[Aim of the exercise]
When you reach the line that contains "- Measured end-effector" in the data below, start reproducing lines exactly, and stop after the line that contains "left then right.".

[Records shown]
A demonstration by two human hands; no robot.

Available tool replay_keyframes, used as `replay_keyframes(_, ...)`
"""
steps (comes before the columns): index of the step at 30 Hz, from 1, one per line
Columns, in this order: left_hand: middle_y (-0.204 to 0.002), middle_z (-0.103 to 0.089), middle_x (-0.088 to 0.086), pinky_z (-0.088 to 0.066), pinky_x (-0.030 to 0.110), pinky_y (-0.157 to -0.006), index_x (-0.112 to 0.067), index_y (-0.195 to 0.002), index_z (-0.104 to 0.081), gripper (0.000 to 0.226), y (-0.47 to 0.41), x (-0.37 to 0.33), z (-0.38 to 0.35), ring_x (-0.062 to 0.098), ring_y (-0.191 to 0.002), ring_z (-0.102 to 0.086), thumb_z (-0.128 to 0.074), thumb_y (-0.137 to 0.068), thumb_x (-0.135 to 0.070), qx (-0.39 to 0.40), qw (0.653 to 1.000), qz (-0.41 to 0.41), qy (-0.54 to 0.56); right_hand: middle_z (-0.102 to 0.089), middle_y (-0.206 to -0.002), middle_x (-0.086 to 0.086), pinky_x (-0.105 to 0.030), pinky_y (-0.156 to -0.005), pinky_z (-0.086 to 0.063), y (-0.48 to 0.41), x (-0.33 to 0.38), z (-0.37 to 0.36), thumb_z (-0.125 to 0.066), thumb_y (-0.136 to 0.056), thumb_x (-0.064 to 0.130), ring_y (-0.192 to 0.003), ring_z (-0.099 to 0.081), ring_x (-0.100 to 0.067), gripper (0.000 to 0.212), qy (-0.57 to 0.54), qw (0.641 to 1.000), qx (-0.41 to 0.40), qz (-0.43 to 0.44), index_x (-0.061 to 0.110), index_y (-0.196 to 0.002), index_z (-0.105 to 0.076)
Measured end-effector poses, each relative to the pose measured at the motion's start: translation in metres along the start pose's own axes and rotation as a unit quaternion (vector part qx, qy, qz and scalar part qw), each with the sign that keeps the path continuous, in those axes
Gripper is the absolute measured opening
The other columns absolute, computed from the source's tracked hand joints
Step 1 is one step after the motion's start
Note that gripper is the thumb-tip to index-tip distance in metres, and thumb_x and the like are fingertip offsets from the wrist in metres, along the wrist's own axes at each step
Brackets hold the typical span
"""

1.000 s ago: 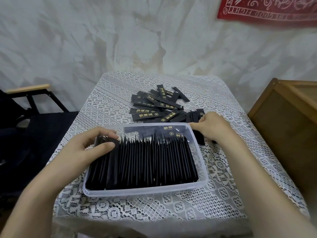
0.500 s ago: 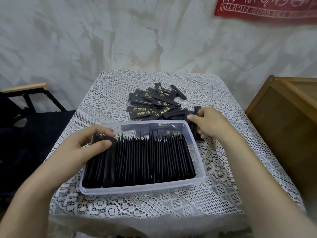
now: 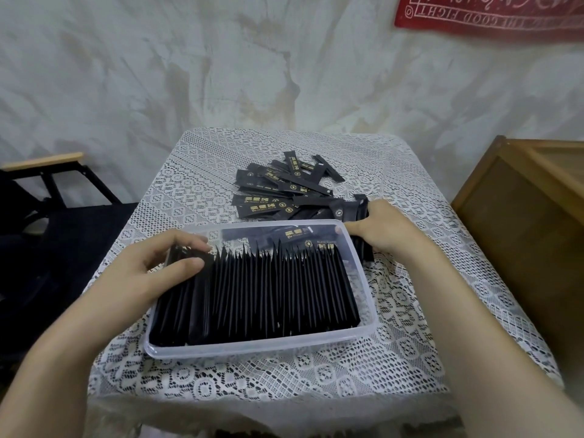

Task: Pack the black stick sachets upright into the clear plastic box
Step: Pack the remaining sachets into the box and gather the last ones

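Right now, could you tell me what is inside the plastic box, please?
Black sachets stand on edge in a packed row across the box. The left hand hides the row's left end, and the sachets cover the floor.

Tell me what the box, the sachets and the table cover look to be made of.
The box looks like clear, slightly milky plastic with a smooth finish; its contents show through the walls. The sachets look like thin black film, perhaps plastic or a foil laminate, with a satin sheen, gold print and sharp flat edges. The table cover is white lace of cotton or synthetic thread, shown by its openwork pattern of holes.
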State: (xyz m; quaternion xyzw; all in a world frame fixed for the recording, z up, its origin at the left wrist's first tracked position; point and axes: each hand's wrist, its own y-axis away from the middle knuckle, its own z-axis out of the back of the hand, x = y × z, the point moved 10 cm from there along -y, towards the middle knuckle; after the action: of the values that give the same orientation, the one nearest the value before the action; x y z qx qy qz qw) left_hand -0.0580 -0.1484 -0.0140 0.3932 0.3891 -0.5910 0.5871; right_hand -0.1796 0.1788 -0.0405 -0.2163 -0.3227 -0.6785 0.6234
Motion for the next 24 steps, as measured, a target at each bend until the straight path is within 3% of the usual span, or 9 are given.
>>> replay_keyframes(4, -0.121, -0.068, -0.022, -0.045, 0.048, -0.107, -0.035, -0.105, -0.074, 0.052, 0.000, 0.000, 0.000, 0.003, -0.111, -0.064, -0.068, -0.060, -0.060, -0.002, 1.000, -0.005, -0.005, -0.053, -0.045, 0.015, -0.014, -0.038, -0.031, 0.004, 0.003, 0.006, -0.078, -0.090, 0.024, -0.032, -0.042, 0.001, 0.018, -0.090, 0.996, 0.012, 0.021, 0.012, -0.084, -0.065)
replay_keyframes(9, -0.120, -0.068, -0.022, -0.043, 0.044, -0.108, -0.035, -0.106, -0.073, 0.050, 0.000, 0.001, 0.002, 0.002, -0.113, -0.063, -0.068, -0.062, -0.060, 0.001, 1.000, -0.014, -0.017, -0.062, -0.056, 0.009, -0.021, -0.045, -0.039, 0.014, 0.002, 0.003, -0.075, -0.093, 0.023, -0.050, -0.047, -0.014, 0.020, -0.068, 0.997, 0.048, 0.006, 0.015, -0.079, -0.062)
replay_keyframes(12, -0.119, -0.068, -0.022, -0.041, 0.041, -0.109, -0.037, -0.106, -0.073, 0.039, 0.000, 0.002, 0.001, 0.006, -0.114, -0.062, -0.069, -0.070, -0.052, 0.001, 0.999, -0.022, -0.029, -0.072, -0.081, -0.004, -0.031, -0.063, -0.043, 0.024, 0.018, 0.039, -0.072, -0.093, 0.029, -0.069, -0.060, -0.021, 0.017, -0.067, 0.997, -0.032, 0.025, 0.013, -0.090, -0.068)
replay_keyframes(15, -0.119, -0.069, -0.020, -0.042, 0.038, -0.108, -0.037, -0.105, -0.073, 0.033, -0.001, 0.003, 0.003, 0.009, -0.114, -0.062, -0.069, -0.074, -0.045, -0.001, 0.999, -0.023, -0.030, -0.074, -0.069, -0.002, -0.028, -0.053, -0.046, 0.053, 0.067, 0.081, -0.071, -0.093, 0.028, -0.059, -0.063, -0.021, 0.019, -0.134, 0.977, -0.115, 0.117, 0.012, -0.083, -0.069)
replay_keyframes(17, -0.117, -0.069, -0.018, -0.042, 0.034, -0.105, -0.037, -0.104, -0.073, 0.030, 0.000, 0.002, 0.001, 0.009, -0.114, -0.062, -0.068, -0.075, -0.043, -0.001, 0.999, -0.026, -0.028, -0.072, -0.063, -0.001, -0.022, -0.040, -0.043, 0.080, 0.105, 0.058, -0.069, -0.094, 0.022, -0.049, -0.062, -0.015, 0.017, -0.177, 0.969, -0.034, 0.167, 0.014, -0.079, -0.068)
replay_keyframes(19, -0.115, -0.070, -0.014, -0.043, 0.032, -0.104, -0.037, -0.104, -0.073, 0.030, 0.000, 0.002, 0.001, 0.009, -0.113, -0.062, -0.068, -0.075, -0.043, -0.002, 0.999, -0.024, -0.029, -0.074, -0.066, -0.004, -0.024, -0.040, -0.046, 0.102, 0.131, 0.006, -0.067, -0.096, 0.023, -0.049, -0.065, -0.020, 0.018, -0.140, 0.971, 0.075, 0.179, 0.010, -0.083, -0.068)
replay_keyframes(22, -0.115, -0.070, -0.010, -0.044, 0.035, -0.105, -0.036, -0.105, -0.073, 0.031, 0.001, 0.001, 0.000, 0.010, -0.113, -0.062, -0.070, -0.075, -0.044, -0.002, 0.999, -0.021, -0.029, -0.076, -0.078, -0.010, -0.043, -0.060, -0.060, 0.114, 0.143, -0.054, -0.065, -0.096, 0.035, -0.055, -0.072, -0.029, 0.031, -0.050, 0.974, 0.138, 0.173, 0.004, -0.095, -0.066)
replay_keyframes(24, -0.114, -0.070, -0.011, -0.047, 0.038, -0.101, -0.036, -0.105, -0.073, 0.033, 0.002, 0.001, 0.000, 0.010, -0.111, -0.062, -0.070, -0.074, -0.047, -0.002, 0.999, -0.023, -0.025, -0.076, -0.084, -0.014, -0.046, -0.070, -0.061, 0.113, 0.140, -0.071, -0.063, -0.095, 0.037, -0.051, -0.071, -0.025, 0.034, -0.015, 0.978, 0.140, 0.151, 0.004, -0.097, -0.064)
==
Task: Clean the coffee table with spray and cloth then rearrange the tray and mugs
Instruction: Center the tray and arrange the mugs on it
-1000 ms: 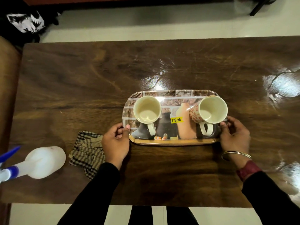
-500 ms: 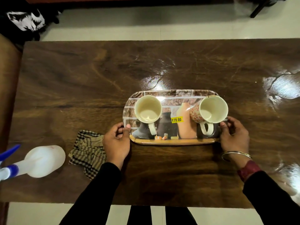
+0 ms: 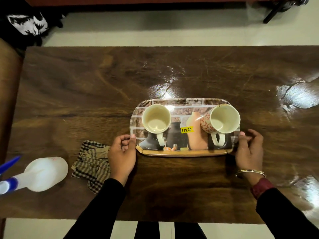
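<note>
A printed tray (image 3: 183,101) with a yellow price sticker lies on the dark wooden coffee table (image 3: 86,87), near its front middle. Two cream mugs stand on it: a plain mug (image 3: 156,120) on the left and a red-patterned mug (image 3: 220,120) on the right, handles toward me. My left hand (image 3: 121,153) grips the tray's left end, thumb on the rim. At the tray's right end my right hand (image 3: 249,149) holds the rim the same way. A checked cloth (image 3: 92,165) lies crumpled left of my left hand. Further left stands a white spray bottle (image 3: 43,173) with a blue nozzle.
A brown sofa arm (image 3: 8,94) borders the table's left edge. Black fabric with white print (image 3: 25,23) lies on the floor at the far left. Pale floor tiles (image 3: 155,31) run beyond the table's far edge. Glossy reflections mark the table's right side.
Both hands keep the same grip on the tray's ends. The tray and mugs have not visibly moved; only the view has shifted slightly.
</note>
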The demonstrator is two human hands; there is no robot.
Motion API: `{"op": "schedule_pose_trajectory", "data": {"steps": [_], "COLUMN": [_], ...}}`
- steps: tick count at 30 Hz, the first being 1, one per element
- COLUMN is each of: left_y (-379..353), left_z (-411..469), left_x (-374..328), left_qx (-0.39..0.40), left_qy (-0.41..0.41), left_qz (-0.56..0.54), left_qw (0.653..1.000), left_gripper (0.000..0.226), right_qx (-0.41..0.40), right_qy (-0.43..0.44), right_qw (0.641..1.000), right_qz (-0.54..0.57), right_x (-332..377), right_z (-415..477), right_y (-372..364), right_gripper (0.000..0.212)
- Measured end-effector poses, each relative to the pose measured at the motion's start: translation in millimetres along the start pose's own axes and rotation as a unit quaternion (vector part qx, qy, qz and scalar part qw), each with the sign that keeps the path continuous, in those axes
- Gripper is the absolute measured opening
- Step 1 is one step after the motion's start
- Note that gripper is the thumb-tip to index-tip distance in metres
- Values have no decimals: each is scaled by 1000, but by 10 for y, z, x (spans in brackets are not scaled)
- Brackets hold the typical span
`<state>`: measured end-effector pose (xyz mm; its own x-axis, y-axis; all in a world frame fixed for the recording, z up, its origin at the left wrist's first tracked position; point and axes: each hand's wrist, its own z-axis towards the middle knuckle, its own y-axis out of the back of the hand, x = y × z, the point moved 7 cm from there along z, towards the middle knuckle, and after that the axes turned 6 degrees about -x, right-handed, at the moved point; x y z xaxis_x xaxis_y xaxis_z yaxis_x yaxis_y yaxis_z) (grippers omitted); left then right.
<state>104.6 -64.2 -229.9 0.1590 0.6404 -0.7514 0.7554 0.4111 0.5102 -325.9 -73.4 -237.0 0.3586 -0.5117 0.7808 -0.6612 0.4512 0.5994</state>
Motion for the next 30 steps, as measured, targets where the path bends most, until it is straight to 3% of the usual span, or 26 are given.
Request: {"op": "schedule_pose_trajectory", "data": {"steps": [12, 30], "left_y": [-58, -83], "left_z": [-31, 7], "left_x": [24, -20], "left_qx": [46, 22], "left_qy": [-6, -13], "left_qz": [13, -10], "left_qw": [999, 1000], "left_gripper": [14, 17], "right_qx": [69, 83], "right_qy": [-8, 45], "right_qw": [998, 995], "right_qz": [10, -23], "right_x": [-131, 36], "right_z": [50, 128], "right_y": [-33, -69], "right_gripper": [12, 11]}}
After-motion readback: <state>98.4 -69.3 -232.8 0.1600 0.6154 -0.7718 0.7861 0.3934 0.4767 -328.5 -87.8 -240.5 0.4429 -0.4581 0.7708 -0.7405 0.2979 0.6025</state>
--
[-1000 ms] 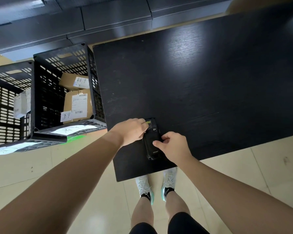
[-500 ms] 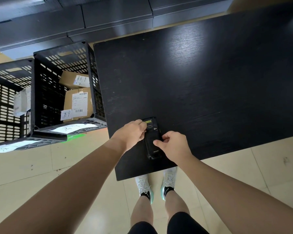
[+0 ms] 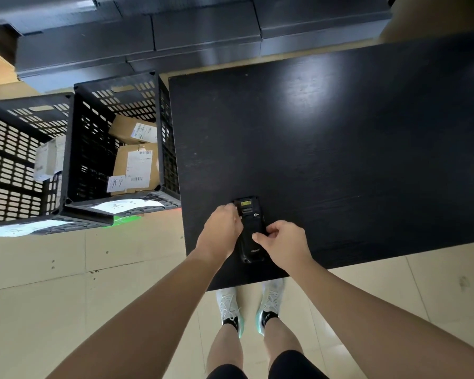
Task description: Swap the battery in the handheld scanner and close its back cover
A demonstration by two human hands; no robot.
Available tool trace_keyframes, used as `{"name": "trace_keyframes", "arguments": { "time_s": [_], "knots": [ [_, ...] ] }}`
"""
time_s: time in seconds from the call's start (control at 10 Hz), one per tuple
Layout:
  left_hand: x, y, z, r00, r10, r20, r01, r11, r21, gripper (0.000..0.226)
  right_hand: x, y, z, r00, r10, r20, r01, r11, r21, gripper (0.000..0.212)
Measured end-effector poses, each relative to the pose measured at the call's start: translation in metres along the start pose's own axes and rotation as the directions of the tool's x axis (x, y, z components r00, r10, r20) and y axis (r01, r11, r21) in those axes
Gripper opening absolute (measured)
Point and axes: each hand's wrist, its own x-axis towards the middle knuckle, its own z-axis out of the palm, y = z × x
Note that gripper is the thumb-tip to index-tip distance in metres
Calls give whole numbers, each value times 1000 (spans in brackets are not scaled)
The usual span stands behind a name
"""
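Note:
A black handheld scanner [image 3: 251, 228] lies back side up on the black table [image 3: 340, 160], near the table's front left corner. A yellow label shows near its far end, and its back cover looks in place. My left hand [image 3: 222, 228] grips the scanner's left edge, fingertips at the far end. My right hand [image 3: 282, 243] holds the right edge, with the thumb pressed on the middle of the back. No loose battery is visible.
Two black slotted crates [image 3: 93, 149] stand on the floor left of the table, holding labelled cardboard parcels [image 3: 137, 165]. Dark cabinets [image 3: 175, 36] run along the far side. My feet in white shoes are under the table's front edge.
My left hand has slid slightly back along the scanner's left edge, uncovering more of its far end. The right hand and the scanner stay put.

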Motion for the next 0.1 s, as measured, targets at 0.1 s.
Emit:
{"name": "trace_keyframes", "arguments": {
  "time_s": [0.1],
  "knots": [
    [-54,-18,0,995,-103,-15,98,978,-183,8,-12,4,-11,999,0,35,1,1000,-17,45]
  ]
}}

[Output for this exercise]
- Measured end-effector poses, each relative to the pose measured at the motion's start: translation in millimetres along the start pose's own axes and rotation as a unit quaternion (vector part qx, qy, qz and scalar part qw), each with the sign that keeps the path continuous, in those axes
- Gripper is the absolute measured opening
- Step 1 is one step after the motion's start
- Note that gripper is the thumb-tip to index-tip distance in metres
- Values have no decimals: each is scaled by 1000, but by 10 for y, z, x (spans in brackets are not scaled)
- Brackets hold the typical span
`<state>`: measured end-effector pose (xyz mm; its own x-axis, y-axis; all in a world frame fixed for the recording, z up, its origin at the left wrist's first tracked position; point and axes: each hand's wrist, its own z-axis towards the middle knuckle, its own y-axis out of the back of the hand, x = y × z, the point moved 7 cm from there along z, towards the middle knuckle, and after that the axes turned 6 degrees about -x, right-handed, at the moved point; x y z xaxis_x xaxis_y xaxis_z yaxis_x yaxis_y yaxis_z) (grippers omitted); left then right.

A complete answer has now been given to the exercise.